Top of Supplied material

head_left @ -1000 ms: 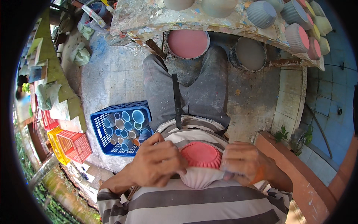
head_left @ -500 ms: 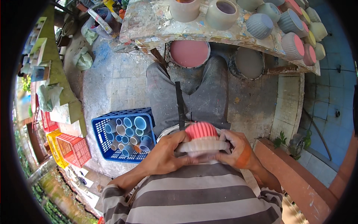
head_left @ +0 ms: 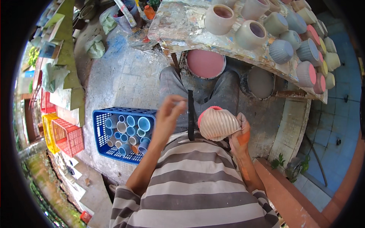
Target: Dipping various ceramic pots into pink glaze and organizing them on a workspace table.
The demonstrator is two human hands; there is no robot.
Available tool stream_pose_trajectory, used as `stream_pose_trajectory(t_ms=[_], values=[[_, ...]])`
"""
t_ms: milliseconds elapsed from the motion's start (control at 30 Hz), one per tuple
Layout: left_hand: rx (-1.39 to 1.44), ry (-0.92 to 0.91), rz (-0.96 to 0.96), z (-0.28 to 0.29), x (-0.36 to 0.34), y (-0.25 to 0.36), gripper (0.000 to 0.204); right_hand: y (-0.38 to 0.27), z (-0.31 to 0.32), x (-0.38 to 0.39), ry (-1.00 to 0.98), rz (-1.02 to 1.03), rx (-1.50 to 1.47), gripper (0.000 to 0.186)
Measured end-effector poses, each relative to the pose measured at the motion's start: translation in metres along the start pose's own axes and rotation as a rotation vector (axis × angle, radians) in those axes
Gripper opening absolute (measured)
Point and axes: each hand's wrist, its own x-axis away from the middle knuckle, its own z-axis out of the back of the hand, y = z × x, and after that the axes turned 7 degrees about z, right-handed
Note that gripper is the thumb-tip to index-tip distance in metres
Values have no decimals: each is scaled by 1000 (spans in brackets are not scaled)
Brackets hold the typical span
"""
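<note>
In front of my belly my right hand (head_left: 238,131) grips a ribbed pot (head_left: 218,124) by its side. The pot is pale beige outside, with swirling ribs and a pink edge at its upper left. It lies tilted, its ribbed wall facing up. My left hand (head_left: 171,110) is raised to the left of the pot, apart from it and slightly blurred. Its fingers are loosely bent and parted, with nothing seen between them. Beyond my knees stands a bucket of pink liquid (head_left: 206,63), and to its right a bucket of grey liquid (head_left: 261,81).
A paint-stained table (head_left: 182,36) carries many pots, some with pink, blue or yellow bases. On the floor at left sits a blue crate (head_left: 99,131) of small blue and beige cups. Farther left are red (head_left: 68,136) and yellow crates (head_left: 50,131). A brick-coloured ledge (head_left: 281,186) runs at right.
My left hand has let go of the pot and moved up and left. The pot, now in my right hand alone, has been turned and shows its ribbed side. The view has shifted.
</note>
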Motion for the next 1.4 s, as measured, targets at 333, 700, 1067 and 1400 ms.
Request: stream_pose_trajectory(t_ms=[333, 700, 1067, 1400], values=[[771, -342, 608, -22, -52, -82, 47, 33, 22, 8, 164, -580, -478, 12], [645, -296, 701, 7, -62, -77, 39, -97, -61, -27, -738, 969, 1426, 50], [-41, 74, -276, 3, -28, -59, 49, 34, -22, -66, -222, -87, 283, 16], [1213, 388, -234, 244, 27, -137, 53, -92, 128, -86, 62, -279, 165, 32]])
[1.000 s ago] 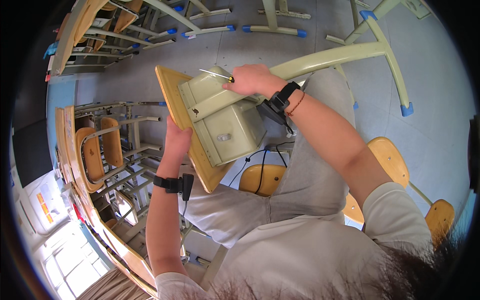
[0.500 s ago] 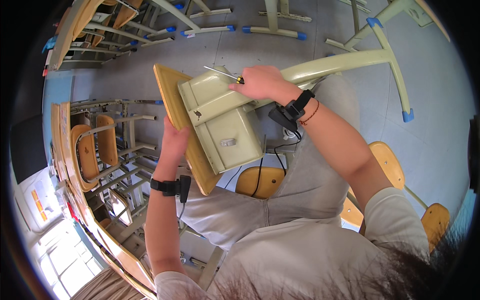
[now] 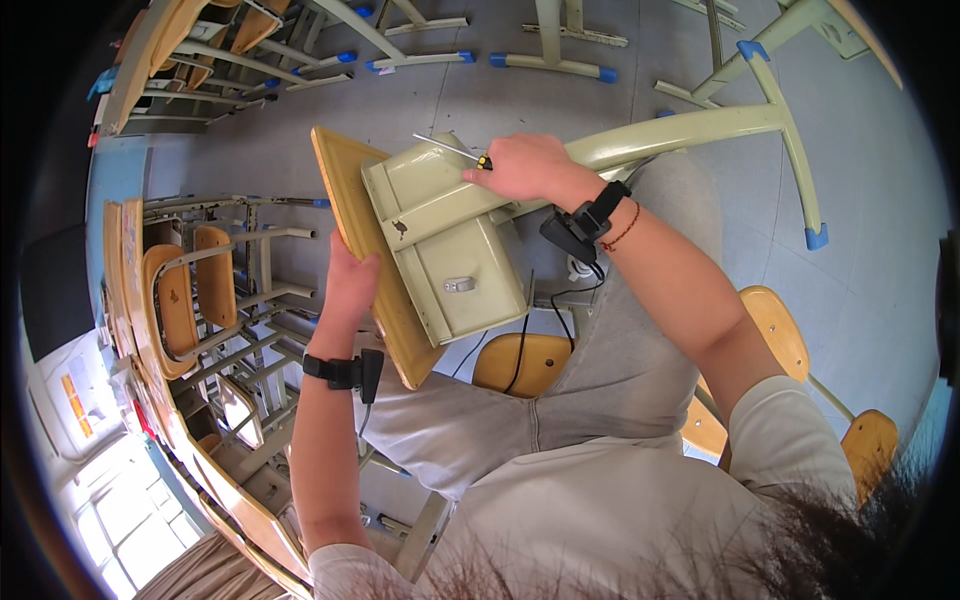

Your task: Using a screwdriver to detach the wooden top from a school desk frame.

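Note:
A school desk lies tipped on its side across my lap. Its wooden top [image 3: 345,190] faces left, and its pale green metal drawer box [image 3: 470,300] has a small grey latch [image 3: 459,284]. My left hand [image 3: 352,280] is closed on the edge of the top, its thumb on the inner face and its other fingers hidden behind the board. In my right hand [image 3: 525,165] is a screwdriver [image 3: 450,147], its shaft pointing up and left above the box. Part of its black and yellow handle shows. That hand lies over the green desk leg [image 3: 680,130], which runs to the right.
The leg ends in a crossbar foot [image 3: 795,170] with blue caps. Stacked desks and chairs [image 3: 180,300] stand at the left. More desk feet [image 3: 555,65] rest on the grey floor ahead. Wooden chair seats [image 3: 775,325] are at my right, and black cables [image 3: 522,345] hang below the box.

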The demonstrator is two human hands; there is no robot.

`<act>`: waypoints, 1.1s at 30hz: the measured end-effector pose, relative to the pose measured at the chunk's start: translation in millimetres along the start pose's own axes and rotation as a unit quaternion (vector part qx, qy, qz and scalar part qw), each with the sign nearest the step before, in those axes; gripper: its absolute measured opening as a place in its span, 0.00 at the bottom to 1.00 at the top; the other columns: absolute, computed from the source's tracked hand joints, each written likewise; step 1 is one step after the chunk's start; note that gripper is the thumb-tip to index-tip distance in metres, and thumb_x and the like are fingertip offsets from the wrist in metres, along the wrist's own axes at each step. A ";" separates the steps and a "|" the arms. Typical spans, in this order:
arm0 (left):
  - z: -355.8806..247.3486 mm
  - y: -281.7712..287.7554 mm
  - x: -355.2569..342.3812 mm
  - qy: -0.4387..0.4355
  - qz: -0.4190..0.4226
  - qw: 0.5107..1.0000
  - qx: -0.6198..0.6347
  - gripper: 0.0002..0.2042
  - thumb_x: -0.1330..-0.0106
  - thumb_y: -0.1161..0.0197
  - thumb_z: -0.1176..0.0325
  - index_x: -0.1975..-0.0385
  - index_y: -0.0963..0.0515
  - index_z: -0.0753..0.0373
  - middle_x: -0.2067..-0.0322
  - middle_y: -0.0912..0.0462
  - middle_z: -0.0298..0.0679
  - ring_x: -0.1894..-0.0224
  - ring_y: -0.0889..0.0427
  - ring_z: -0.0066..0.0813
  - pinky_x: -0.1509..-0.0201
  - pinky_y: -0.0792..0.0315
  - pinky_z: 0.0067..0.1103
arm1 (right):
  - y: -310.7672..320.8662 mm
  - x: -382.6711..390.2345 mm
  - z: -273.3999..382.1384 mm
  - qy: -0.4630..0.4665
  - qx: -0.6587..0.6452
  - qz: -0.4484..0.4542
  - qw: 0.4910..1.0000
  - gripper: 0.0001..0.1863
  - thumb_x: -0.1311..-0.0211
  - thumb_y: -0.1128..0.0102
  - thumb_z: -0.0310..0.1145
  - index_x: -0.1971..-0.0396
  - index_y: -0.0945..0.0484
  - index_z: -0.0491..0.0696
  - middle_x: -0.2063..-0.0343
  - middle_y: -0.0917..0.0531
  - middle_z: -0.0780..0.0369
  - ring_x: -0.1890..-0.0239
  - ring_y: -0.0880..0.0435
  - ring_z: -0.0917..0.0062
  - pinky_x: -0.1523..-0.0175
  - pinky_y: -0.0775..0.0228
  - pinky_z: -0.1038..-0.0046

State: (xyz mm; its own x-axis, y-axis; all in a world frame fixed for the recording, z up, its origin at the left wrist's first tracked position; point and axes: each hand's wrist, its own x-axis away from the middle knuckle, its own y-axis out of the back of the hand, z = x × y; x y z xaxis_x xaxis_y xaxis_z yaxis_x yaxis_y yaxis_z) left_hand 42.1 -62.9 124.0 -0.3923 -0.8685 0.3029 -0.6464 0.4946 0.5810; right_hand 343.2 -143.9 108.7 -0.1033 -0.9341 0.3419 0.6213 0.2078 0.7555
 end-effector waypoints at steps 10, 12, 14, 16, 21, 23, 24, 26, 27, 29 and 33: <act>-5.4 -4.9 -0.3 0.003 0.001 1.000 -0.002 0.29 0.43 0.48 0.79 0.38 0.40 0.69 0.48 0.25 0.50 0.46 0.22 0.39 0.41 0.28 0.29 | -4.0 -3.2 -1.4 0.004 0.002 0.006 1.000 0.32 0.34 0.49 0.61 0.73 0.15 0.44 0.73 0.14 0.55 0.64 0.14 0.57 0.58 0.24 0.58; -6.0 -5.0 0.5 0.007 0.000 1.000 0.000 0.29 0.43 0.48 0.79 0.38 0.40 0.70 0.48 0.25 0.50 0.46 0.22 0.39 0.41 0.29 0.29 | -5.4 -4.8 0.0 0.002 -0.002 0.007 1.000 0.32 0.34 0.49 0.61 0.73 0.15 0.44 0.73 0.14 0.55 0.64 0.14 0.58 0.58 0.24 0.58; -5.4 -5.0 0.4 0.011 -0.001 1.000 0.002 0.29 0.43 0.48 0.79 0.37 0.41 0.70 0.48 0.26 0.50 0.45 0.22 0.39 0.40 0.29 0.29 | -6.9 -7.4 1.1 0.001 -0.001 0.015 1.000 0.31 0.34 0.49 0.61 0.72 0.15 0.44 0.73 0.14 0.56 0.63 0.14 0.58 0.58 0.24 0.59; -4.8 -4.8 0.8 0.002 0.000 1.000 0.008 0.29 0.43 0.48 0.79 0.38 0.41 0.70 0.48 0.26 0.51 0.45 0.23 0.40 0.40 0.29 0.29 | -8.2 -8.4 1.6 -0.001 -0.003 0.015 1.000 0.31 0.34 0.49 0.61 0.71 0.15 0.44 0.72 0.14 0.56 0.63 0.14 0.58 0.57 0.24 0.59; -6.3 -6.0 3.0 -0.005 0.005 1.000 0.014 0.28 0.43 0.48 0.80 0.38 0.41 0.71 0.48 0.27 0.51 0.45 0.23 0.40 0.40 0.29 0.30 | -12.8 -12.8 2.2 -0.007 -0.001 0.017 1.000 0.31 0.34 0.49 0.60 0.69 0.15 0.44 0.69 0.13 0.55 0.61 0.14 0.58 0.56 0.24 0.59; -6.0 -5.3 3.8 -0.001 0.002 1.000 0.004 0.28 0.43 0.48 0.80 0.39 0.41 0.71 0.48 0.26 0.51 0.45 0.23 0.40 0.40 0.29 0.30 | -14.6 -15.1 2.4 -0.007 -0.004 0.024 1.000 0.31 0.34 0.49 0.61 0.66 0.15 0.44 0.66 0.13 0.55 0.59 0.14 0.58 0.55 0.23 0.59; -5.8 -4.8 4.2 -0.001 0.002 1.000 0.001 0.28 0.43 0.48 0.80 0.39 0.41 0.71 0.48 0.26 0.51 0.46 0.23 0.40 0.40 0.29 0.30 | -15.9 -16.5 3.0 -0.007 -0.004 0.025 1.000 0.31 0.34 0.49 0.61 0.66 0.15 0.44 0.66 0.13 0.55 0.59 0.14 0.58 0.55 0.23 0.59; -5.6 -3.9 3.8 -0.001 0.003 1.000 0.000 0.28 0.42 0.48 0.79 0.38 0.41 0.71 0.48 0.26 0.51 0.46 0.22 0.41 0.41 0.29 0.30 | -16.6 -18.9 3.5 -0.009 0.005 0.031 0.999 0.31 0.34 0.49 0.61 0.64 0.15 0.45 0.65 0.13 0.54 0.58 0.14 0.58 0.54 0.23 0.59; -5.6 -3.1 3.5 -0.002 0.003 1.000 -0.007 0.28 0.42 0.48 0.79 0.38 0.41 0.70 0.48 0.26 0.51 0.46 0.22 0.41 0.41 0.29 0.30 | -16.8 -19.8 3.1 -0.010 0.005 0.031 0.999 0.31 0.34 0.49 0.61 0.64 0.15 0.45 0.65 0.13 0.54 0.58 0.14 0.58 0.54 0.23 0.59; -0.5 -0.1 2.9 -0.001 0.003 1.000 -0.013 0.28 0.42 0.48 0.79 0.39 0.41 0.70 0.48 0.26 0.52 0.46 0.21 0.41 0.41 0.28 0.30 | -18.4 -21.5 4.1 -0.013 0.002 0.035 0.999 0.31 0.34 0.49 0.61 0.63 0.15 0.45 0.64 0.13 0.54 0.58 0.14 0.58 0.54 0.23 0.59; 1.3 -0.2 3.3 0.009 -0.003 1.000 -0.018 0.28 0.42 0.48 0.79 0.39 0.40 0.70 0.48 0.25 0.52 0.46 0.21 0.42 0.42 0.28 0.31 | -17.0 -22.0 5.1 -0.017 0.006 0.040 0.999 0.31 0.34 0.49 0.61 0.63 0.15 0.44 0.64 0.13 0.54 0.57 0.14 0.58 0.53 0.23 0.59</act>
State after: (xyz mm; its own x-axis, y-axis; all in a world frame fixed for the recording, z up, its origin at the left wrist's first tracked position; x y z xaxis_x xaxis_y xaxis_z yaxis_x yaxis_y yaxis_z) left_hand 40.2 -65.8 123.9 -0.3769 -0.8719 0.3125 -0.6248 0.4884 0.6092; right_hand 330.9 -125.4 91.2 -0.0794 -0.9041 0.4199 0.6200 0.2850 0.7310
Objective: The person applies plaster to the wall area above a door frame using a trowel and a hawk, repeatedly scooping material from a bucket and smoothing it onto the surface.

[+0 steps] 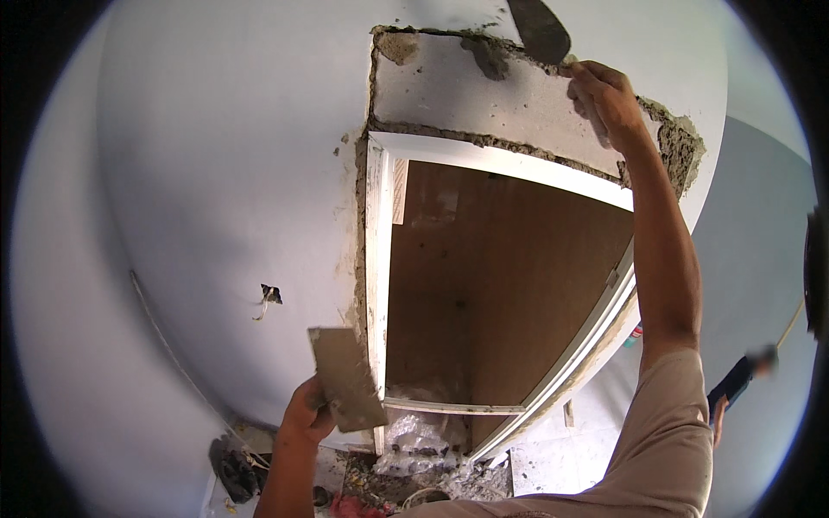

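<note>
My right hand (609,99) is raised to the top of a white door frame (501,155), closed around the handle of a trowel. The dark, rounded trowel blade (544,33) points up and left by the upper edge of a pale block panel (458,95). Rough grey mortar (680,147) fills the joints around this panel, and a wet patch of it sits near the top. Lower left, my left hand (306,414) grips a flat rectangular mortar board (348,380) with a grey, smeared face. The board is tilted in front of the frame's left post.
Wires hang from an open wall box (271,294) to the left. Clear plastic wrap (414,445) and rubble lie at the doorway's foot, beside a black bag (235,470). A brown surface (501,285) shows through the frame. Another person (732,388) is at the far right.
</note>
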### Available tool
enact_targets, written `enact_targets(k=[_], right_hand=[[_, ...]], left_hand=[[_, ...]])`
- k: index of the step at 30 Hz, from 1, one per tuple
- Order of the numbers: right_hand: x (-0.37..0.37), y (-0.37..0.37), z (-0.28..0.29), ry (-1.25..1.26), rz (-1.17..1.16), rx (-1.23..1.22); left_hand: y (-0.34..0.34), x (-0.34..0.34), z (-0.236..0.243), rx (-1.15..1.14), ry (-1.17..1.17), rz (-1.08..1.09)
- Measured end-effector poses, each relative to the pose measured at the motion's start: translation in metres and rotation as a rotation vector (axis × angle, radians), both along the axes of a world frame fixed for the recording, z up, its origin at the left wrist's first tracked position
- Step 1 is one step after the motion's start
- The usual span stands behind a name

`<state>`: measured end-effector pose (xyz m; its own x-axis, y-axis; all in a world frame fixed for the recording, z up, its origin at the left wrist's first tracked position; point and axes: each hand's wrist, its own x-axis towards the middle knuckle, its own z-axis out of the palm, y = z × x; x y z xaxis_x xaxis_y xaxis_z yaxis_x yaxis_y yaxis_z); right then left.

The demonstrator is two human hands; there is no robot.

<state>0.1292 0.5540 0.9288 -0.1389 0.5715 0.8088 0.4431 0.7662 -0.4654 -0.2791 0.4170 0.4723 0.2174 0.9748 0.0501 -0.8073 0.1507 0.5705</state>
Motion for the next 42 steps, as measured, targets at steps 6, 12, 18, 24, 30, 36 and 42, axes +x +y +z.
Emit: enact_targets(k=[6, 12, 18, 24, 30, 36, 42], right_hand=[[-0.021, 0.006, -0.007, -0.603, -0.621, 0.250], [0.000, 0.015, 0.011, -0.441, -0.692, 0.105], [0.002, -0.024, -0.003, -0.421, -1.029, 0.261], [0.029, -0.076, -0.007, -0.113, -0.230, 0.114], [0.008, -0.078, -0.032, 0.086, 0.427, -0.052], [0.006, 0.004, -0.052, -0.061, -0.305, 0.096], [-0.001, 0.036, -0.050, -0.229, -0.491, 0.060]], left_hand=[[-0.037, -0.025, -0.037, -0.161, -0.045, 0.173], [-0.059, -0.030, -0.055, -0.165, -0.032, 0.126], [-0.082, -0.043, -0.092, -0.228, -0.171, 0.213], [-0.099, -0.051, -0.095, -0.273, -0.187, 0.272], [-0.102, -0.045, -0.078, -0.159, -0.092, 0.278], [-0.094, -0.041, -0.092, -0.124, -0.086, 0.228], [-0.098, -0.034, -0.084, -0.107, -0.123, 0.175]])
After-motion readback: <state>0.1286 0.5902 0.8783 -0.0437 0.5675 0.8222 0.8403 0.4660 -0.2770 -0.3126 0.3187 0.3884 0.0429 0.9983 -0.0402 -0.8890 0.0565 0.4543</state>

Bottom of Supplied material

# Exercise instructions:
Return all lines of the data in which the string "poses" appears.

# Completed exercise:
Measured end-effector poses, each relative to the pose measured at the motion's start: translation in metres along the start pose's own axes and rotation as a rotation vector (axis × angle, radians) in those axes
- Measured end-effector poses, each relative to the pose measured at the motion's start: translation in metres and rotation as a rotation vector (axis × angle, radians), both along the axes of a world frame fixed for the recording, z up, its origin at the left wrist's first tracked position

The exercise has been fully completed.